(Assignment)
Reproduce every record below exactly, with the pictures left out.

Records from a dataset
::::
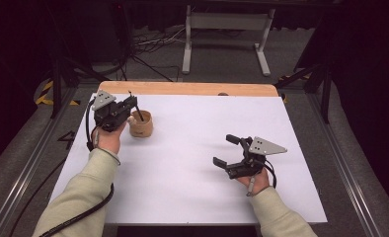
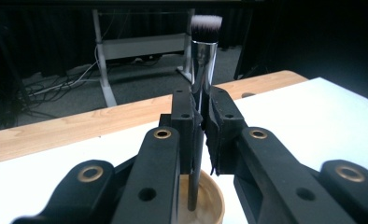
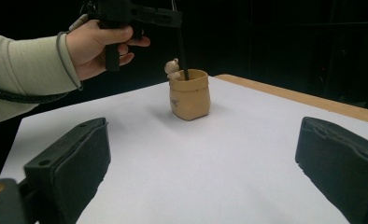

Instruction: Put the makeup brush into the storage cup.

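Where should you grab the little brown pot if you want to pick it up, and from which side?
Probably by its rim, from above on the side away from the left gripper. The pot stands upright with an open top, so one pad can slip inside. The brush stands in it, clamped by the left gripper, and a small figure sits at the rim, so avoid those.

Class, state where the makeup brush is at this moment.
In the high view the makeup brush stands at the table's far left, clamped upright in the left gripper, its handle end dipping into the tan cup.

One brush (image 2: 204, 56), one cup (image 1: 141, 124), two grippers: left gripper (image 1: 132, 104), right gripper (image 1: 226, 150).
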`<state>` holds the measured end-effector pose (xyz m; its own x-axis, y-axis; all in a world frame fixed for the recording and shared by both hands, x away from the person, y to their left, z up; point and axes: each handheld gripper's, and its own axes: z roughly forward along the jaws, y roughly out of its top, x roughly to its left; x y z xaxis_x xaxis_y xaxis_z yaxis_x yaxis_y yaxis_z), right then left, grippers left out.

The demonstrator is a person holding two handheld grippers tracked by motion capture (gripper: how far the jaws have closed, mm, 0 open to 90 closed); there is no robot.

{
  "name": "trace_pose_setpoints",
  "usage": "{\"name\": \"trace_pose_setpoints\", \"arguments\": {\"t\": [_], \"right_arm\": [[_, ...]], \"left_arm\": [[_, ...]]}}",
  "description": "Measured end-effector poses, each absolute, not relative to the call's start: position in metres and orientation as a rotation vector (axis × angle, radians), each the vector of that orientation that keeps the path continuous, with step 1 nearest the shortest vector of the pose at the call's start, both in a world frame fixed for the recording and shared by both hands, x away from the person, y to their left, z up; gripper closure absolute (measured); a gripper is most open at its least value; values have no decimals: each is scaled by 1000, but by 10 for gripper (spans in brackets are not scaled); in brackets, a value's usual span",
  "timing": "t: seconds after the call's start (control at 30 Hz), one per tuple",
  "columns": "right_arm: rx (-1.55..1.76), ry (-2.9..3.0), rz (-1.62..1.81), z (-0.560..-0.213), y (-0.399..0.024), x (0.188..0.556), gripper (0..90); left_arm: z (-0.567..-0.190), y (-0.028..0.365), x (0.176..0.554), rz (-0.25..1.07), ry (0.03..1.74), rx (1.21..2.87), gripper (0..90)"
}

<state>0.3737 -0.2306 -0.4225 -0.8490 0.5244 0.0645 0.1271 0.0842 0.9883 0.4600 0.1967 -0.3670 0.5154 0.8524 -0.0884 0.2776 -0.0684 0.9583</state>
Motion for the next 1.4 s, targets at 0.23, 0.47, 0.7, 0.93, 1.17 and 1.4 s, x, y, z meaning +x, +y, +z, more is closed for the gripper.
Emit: {"name": "trace_pose_setpoints", "arguments": {"t": [0.23,0.47,0.7,0.93,1.17,1.4], "right_arm": [[644,2060,1830,-422,-230,374,38],[647,2061,1829,-421,-231,373,38],[648,2053,1831,-419,-234,373,38],[653,2034,1835,-416,-238,375,38],[659,2031,1831,-415,-241,376,38],[661,2022,1827,-413,-245,376,38]], "left_arm": [[-375,196,462,623,994,1632,821],[-380,196,463,616,1000,1642,821],[-379,195,460,590,971,1626,668],[-378,204,452,589,890,1591,290],[-372,214,440,608,835,1592,89],[-369,221,424,583,787,1589,71]]}}
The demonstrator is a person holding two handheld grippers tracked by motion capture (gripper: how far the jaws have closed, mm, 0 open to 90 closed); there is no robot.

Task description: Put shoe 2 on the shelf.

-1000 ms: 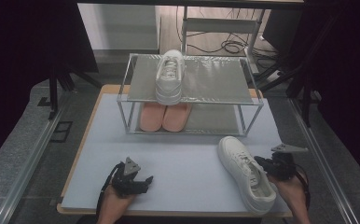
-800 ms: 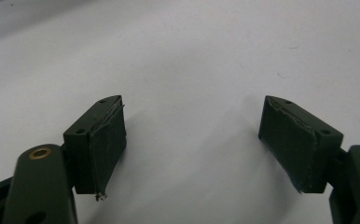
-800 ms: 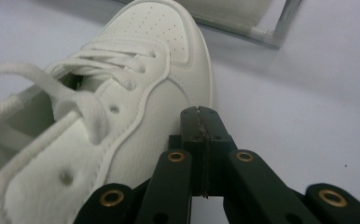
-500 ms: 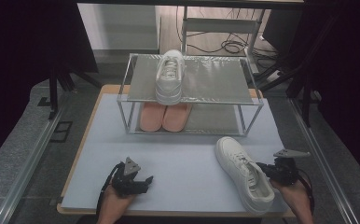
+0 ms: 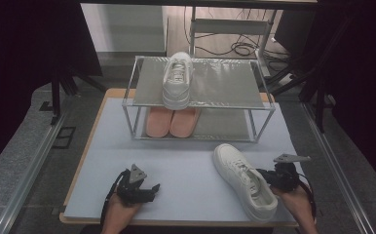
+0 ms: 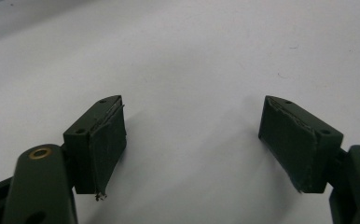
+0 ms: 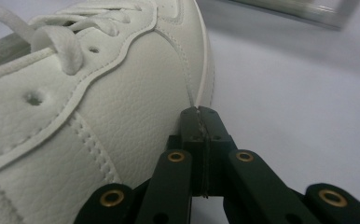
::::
(Solved problem)
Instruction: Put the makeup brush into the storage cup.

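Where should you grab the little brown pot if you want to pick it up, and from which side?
Probably by its rim, from above on the side away from the left gripper. The pot stands upright with an open top, so one pad can slip inside. The brush stands in it, clamped by the left gripper, and a small figure sits at the rim, so avoid those.

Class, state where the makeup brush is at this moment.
In the high view the makeup brush stands at the table's far left, clamped upright in the left gripper, its handle end dipping into the tan cup.

One brush (image 2: 204, 56), one cup (image 1: 141, 124), two grippers: left gripper (image 1: 132, 104), right gripper (image 1: 226, 150).
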`<state>` holds the measured end-effector pose (xyz m; its own x-axis, y-axis; all in a world frame fixed for the recording and shared by both hands, x away from the person, y to their left, z up; point and axes: each handheld gripper's, and its own axes: z roughly forward along the jaws, y roughly out of its top, x roughly to its left; x y z xaxis_x xaxis_y xaxis_z yaxis_x yaxis_y yaxis_z), right then left, grippers left out.

The demonstrator is a person holding two handheld grippers tracked by motion capture (gripper: how far the jaws have closed, mm, 0 open to 90 closed); there is no robot.

{
  "name": "trace_pose_setpoints",
  "usage": "{\"name\": \"trace_pose_setpoints\", \"arguments\": {\"t\": [_], \"right_arm\": [[_, ...]], \"left_arm\": [[_, ...]]}}",
  "description": "Measured end-effector poses, each absolute, not relative to the call's start: position in metres and orientation as a rotation vector (axis × angle, radians), each the vector of that orientation that keeps the path continuous, with step 1 nearest the shortest vector of the pose at the call's start, both in a world frame fixed for the recording and shared by both hands, x away from the person, y to their left, z up; gripper closure absolute (measured); a gripper is most open at its least value; values have no decimals: each is scaled by 1000, but by 10 for gripper (spans in brackets are not scaled); in brackets, a value's usual span",
  "timing": "t: seconds after the call's start (control at 30 Hz), one per tuple",
  "columns": "right_arm: rx (-1.55..1.76), ry (-2.9..3.0), rz (-1.62..1.81), z (-0.560..-0.213), y (-0.399..0.024), x (0.188..0.556), gripper (0..90); left_arm: z (-0.567..-0.190), y (-0.028..0.365), x (0.176..0.554), rz (-0.25..1.07), ry (0.03..1.74), rx (1.21..2.87), gripper (0..90)"
}

<state>0.3737 -0.2306 -0.4225 -0.8490 0.5244 0.0645 0.1271 0.0842 0.9883 0.4600 0.1967 -0.3670 0.5154 0.8524 -0.0884 0.2776 -0.0684 0.9583</state>
Motion for the next 1.4 s, targets at 0.23, 0.47, 0.7, 0.93, 1.17 and 1.4 s, x, y, z meaning +x, +y, +z, more is closed for the gripper.
Emit: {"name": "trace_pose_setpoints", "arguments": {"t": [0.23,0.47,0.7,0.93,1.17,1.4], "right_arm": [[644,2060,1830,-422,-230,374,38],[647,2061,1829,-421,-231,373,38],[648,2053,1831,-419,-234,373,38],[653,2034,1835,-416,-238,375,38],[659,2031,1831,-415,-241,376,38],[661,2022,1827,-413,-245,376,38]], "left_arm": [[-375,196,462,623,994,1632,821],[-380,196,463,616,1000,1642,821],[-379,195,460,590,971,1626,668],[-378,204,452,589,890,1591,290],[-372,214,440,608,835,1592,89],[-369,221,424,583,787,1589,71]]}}
The demonstrator is a person holding two handheld grippers tracked by motion capture (gripper: how far the jaws have closed, mm, 0 open to 90 closed); there is no robot.

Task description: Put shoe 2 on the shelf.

-1000 ms: 
-800 ms: 
-800 ms: 
-500 ms: 
+0 ms: 
+0 ms: 
+0 ms: 

The required answer is now complete.